Imaginer les nématodes comme des amis peut apparaître surprenant pour les planteurs de betteraves. Et pourtant les nématodes participent à la fertilité et au fonctionnement biologique des sols, explique Hélène Cérémonie, docteure en écologie microbienne, directrice d’Elisol, laboratoire spécialisé dans ces vers au corps rond et translucide, atteignant la taille de 1 mm pour la plupart. Parmi les 26 000 espèces présentes sur Terre, la moitié vit dans les sols. Ils peuvent être libres ou parasites des plantes ou des invertébrés (vers intestinaux). Dans le sol, nous pouvons dénombrer jusqu’à un million d’individus par mètre carré, avec 90 espèces différentes, étant donné leur grande diversité, estime la spécialiste. Ils font partie de la microchaîne trophique. Les nématodes phytophages (mangeurs de végétaux) se nourrissent de racines, les bactériophages de bactéries ; d’autres préfèrent les acariens ou encore les protozoaires. Certains nématodes carnivores mangent leurs congénères. Les sources nutritives peuvent être très différentes.
Certains participent à la libération d’éléments nutritifs
Certains nématodes participent à la libération des éléments nutritifs du sol, dont l’azote minéral et le phosphore, quand d’autres mangent des bactéries. D’une manière générale, ils ont un effet positif sur la respiration globale du sol et la biomasse. Les nématodes libres sont toujours bénéfiques pour les plantes, assure la scientifique. Mais certains nématodes phytophages sont potentiellement nuisibles. Bref, conclut-elle, les nématodes sont parfois amis, parfois ennemis.

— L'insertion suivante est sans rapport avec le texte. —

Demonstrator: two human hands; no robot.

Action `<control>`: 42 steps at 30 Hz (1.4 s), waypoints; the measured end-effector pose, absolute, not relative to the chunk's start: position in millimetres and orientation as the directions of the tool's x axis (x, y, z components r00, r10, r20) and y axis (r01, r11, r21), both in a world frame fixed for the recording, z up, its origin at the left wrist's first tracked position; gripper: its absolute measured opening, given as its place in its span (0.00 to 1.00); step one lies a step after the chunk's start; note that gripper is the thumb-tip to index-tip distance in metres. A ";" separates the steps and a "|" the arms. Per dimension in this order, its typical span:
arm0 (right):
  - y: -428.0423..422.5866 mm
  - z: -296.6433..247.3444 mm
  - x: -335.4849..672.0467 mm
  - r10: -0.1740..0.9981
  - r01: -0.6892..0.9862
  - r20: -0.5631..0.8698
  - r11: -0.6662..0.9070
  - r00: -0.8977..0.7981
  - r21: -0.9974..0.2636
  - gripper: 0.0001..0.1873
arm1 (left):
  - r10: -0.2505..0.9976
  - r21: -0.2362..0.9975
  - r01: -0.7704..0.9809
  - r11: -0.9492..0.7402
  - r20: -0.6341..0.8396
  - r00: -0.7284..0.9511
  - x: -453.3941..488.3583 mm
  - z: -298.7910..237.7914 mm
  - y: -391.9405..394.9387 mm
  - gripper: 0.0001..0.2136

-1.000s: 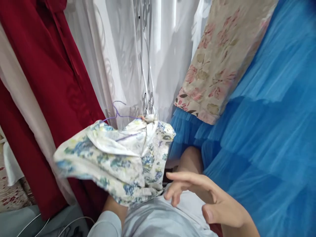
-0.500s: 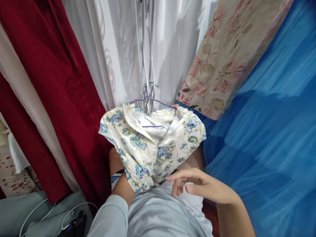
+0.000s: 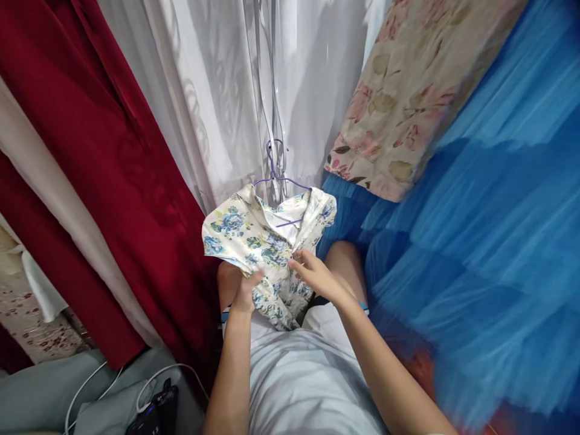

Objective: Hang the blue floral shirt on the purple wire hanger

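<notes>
A white shirt with blue flowers hangs on a thin purple wire hanger, whose hook is caught on a metal scroll rail in front of a white curtain. My left hand grips the shirt's lower front edge from below. My right hand pinches the shirt's front opening, near the middle, fingers closed on the cloth. Both forearms reach up from my lap, which is covered by a pale grey garment.
A dark red garment hangs at the left, and a white sheer curtain is behind. A beige floral fabric and blue tulle fill the right. White cables and a dark device lie at the lower left.
The shirt moved right and up and now hangs from the rail. My left hand came out from under it to its hem. My right hand rose from open to pinching the front.
</notes>
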State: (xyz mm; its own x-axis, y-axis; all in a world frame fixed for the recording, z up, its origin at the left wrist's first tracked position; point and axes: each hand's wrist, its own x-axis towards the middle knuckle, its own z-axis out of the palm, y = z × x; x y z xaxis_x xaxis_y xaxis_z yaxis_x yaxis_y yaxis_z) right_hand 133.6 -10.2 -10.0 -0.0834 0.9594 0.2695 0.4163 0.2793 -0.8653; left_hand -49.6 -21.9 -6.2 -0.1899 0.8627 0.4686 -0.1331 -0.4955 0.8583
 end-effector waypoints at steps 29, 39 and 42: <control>-8.7 20.1 109.9 0.963 -0.040 0.259 0.257 -0.075 -0.966 0.17 | 0.815 0.793 0.228 -0.565 0.579 0.005 -3.5 -46.2 -14.7 0.02; 59.5 138.6 113.2 0.878 -0.080 0.454 0.469 0.149 -0.880 0.12 | 0.830 0.747 0.362 -0.558 0.500 0.247 7.6 -48.5 -14.8 0.02; 51.7 131.8 109.5 0.866 -0.121 0.474 0.494 0.157 -0.861 0.12 | 0.828 0.801 0.219 -0.557 0.516 0.219 -2.2 -41.5 0.4 0.04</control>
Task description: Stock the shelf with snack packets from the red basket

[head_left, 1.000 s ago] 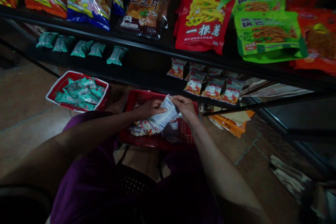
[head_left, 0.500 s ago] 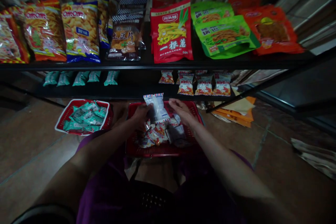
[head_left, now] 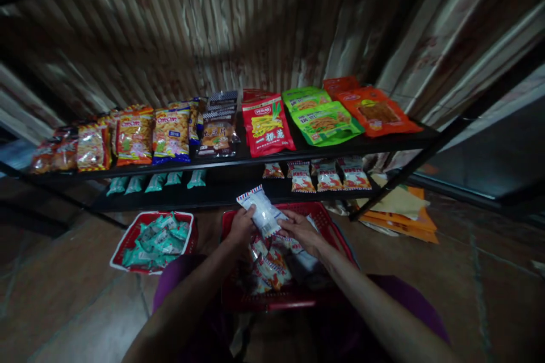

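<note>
A small snack bag (head_left: 263, 211), its white printed back toward me and a red-and-blue striped edge at the top, is held above the red basket (head_left: 336, 233). My left hand (head_left: 243, 226) grips its left side, thumb on the front. At its lower right side, my right hand (head_left: 300, 229) has its fingers closed on the same bag. Below, the basket holds several similar snack bags (head_left: 272, 266), some with orange-and-white fronts up. Part of the basket's contents is hidden by my hands and the held bag.
Ahead stands a black shelf (head_left: 230, 195); its lower level bears teal packets (head_left: 157, 182) and a row of orange-and-white bags (head_left: 328, 176). Larger snack bags (head_left: 268, 125) fill the upper level. A white-rimmed basket (head_left: 189, 232) of teal packets is at left, orange cardboard (head_left: 409, 226) at right.
The view has tilted up, showing more curtain behind the shelf. My right hand, earlier apart from the bag with fingers spread, has come in and taken hold of it.
</note>
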A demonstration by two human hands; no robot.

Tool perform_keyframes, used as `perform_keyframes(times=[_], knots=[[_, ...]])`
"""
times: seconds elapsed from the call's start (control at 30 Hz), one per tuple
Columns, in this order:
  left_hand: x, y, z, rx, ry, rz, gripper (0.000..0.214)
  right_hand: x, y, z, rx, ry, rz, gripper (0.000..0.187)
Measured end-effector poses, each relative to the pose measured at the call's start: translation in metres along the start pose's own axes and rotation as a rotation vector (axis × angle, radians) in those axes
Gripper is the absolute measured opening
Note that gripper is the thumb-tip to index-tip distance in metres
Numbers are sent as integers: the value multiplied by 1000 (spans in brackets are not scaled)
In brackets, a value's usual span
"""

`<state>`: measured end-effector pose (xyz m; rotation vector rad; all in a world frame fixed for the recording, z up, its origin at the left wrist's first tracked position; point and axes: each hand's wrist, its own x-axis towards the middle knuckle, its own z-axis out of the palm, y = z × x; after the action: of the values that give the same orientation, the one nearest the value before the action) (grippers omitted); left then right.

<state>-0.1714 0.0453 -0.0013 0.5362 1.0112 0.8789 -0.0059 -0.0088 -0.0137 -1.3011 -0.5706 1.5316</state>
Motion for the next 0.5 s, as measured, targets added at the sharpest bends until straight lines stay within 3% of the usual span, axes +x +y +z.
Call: perform_keyframes(times=[0.23,0.5], knots=[[-48,9,18,-59,12,95,11,-54,-8,19,218,120,-39,24],[-100,7,27,-110,30,86,9,-115,-7,35,193,170,-131,17]])
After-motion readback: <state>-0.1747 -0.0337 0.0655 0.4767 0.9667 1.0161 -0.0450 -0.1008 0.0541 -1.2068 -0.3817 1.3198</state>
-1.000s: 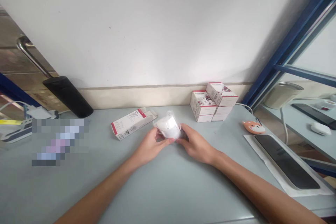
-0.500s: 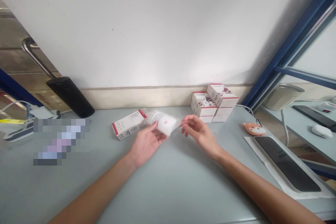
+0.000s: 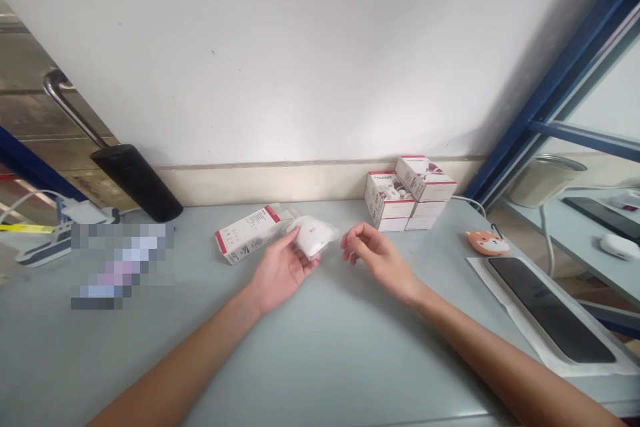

Connaître l’abondance des différents nématodes renseigne sur le fonctionnement biologique du sol. Plus les nématodes libres sont nombreux, meilleure est la vie du sol. Dans son laboratoire, Elisol, spécialisé dans l’analyse biologique des sols, Hélène Cérémonie utilise la nématofaune pour donner une indication de leur fonctionnement biologique. Elle analyse leurs présences dans les horizons 0-10 cm et 10-20 cm. Plusieurs facteurs peuvent intervenir, comme le tassement, les plantes nématicides, les problèmes de qualité de la matière organique. L’indice d’enrichissement renseigne sur le flux d’enrichissement nutritif. Un autre indice mesure la diversité biologique.
Des nématodes parasites des plantes
Les nématodes selon les espèces peuvent parasiter les tiges des plantes, les feuilles ou les racines. Ils peuvent aussi être vecteurs de virus ou créer des kystes. En betteraves, les nématodes à kystes (N. Heterodera) sont des endoparasites sédentaires : ils entrent dans les racines. Les œufs contaminent les larves juvéniles, seul stade infectant. La larve entre dans une jeune racine, ce qui conduit à des excroissances ou gales.
Quant aux nématodes Ditylenchus (nématodes des tiges), ils réalisent une partie de leur cycle dans le sol. Puis ils migrent dans le bulbe et le collet. Ils pénètrent la base des tiges en creusant des cavités. En contamination tardive, le collet peut être atteint.
Éviter le tassement des sols
Quels sont les moyens de lutte possible ? En lutte biologique, certains utilisent des plantes nématicides ou la biofumigation, en maraîchage. Il faut aussi jouer sur la rotation, avec la présence de plantes non hôtes, où la multiplication sera plus faible qu’avec des plantes hôtes. Les plantes tolérantes peuvent multiplier les nématodes mais sans créer de dégâts.
Avoir une grande biodiversité de nématodes limite les dégâts des phytophages. « Il faut viser une quantité en dessous du seuil de nuisibilité », assure la directrice d’Elisol. Ce seuil dépend des espèces et des cultures. Les nématodes à kystes de la betterave peuvent rester jusqu’à douze ans dans le sol. Chaque kyste comprend entre 500 et 1 000 œufs.
Pour assurer une grande diversité de nématodes dans le sol, affirme la biologiste, il faut favoriser des conditions de milieu favorable à leur présence. La réduction du travail du sol et du tassement en fait partie. Le labour induit une réduction du réseau biologique du sol. Les plantes de coupure dans la rotation vont augmenter la diversité des espèces de nématodes, d’où l’importance des couverts végétaux. Au contraire, la monoculture sélectionne un type de nématodes. La fertilisation minérale stimule les bactéries et les communautés opportunistes, créant un déséquilibre transitoire de la communauté des nématodes, alors qu’il faut plutôt rechercher un équilibre.